### Exercise instructions
Go through the material and set down every line without alteration.

### Source data
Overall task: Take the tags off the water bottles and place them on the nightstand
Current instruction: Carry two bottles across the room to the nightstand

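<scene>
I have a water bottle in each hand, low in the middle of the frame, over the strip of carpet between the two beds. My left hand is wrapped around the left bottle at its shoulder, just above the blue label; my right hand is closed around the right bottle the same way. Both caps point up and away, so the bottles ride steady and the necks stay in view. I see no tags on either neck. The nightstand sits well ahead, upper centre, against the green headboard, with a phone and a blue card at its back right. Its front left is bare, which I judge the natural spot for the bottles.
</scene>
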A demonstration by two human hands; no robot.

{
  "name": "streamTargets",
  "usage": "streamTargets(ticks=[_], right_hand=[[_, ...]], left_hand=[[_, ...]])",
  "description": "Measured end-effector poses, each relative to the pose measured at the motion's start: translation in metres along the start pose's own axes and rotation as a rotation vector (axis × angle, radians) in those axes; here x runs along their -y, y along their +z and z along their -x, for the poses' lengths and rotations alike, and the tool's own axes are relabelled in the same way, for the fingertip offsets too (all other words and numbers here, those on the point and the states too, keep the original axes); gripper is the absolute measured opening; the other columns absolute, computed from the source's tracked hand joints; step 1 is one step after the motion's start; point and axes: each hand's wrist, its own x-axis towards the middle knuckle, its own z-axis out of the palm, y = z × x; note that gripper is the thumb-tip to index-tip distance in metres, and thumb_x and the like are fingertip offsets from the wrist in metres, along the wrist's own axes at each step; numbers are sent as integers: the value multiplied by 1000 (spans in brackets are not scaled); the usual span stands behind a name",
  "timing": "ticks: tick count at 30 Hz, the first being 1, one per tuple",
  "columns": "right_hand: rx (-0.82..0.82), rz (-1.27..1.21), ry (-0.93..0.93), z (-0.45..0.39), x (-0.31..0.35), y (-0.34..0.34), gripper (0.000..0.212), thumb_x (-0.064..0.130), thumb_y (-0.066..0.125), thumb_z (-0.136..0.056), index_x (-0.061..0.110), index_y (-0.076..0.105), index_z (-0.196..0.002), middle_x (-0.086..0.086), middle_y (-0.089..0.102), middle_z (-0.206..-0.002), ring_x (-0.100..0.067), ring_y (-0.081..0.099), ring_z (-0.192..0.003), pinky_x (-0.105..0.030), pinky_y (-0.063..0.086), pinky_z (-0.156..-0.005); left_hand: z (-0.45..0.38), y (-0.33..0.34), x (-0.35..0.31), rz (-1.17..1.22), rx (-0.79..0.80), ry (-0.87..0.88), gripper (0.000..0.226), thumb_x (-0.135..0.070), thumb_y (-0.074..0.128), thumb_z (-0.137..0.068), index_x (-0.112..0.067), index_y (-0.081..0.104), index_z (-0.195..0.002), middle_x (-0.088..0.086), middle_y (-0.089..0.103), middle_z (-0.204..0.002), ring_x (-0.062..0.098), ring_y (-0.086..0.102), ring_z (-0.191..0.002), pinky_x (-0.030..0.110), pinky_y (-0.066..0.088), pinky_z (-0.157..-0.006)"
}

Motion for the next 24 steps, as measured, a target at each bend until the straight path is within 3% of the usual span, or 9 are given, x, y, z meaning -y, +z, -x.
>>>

### Response
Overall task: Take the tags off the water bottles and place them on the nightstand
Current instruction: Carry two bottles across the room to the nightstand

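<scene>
I have a water bottle in each hand, low in the middle of the frame, over the strip of carpet between the two beds. My left hand is wrapped around the left bottle at its shoulder, just above the blue label; my right hand is closed around the right bottle the same way. Both caps point up and away, so the bottles ride steady and the necks stay in view. I see no tags on either neck. The nightstand sits well ahead, upper centre, against the green headboard, with a phone and a blue card at its back right. Its front left is bare, which I judge the natural spot for the bottles.
</scene>
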A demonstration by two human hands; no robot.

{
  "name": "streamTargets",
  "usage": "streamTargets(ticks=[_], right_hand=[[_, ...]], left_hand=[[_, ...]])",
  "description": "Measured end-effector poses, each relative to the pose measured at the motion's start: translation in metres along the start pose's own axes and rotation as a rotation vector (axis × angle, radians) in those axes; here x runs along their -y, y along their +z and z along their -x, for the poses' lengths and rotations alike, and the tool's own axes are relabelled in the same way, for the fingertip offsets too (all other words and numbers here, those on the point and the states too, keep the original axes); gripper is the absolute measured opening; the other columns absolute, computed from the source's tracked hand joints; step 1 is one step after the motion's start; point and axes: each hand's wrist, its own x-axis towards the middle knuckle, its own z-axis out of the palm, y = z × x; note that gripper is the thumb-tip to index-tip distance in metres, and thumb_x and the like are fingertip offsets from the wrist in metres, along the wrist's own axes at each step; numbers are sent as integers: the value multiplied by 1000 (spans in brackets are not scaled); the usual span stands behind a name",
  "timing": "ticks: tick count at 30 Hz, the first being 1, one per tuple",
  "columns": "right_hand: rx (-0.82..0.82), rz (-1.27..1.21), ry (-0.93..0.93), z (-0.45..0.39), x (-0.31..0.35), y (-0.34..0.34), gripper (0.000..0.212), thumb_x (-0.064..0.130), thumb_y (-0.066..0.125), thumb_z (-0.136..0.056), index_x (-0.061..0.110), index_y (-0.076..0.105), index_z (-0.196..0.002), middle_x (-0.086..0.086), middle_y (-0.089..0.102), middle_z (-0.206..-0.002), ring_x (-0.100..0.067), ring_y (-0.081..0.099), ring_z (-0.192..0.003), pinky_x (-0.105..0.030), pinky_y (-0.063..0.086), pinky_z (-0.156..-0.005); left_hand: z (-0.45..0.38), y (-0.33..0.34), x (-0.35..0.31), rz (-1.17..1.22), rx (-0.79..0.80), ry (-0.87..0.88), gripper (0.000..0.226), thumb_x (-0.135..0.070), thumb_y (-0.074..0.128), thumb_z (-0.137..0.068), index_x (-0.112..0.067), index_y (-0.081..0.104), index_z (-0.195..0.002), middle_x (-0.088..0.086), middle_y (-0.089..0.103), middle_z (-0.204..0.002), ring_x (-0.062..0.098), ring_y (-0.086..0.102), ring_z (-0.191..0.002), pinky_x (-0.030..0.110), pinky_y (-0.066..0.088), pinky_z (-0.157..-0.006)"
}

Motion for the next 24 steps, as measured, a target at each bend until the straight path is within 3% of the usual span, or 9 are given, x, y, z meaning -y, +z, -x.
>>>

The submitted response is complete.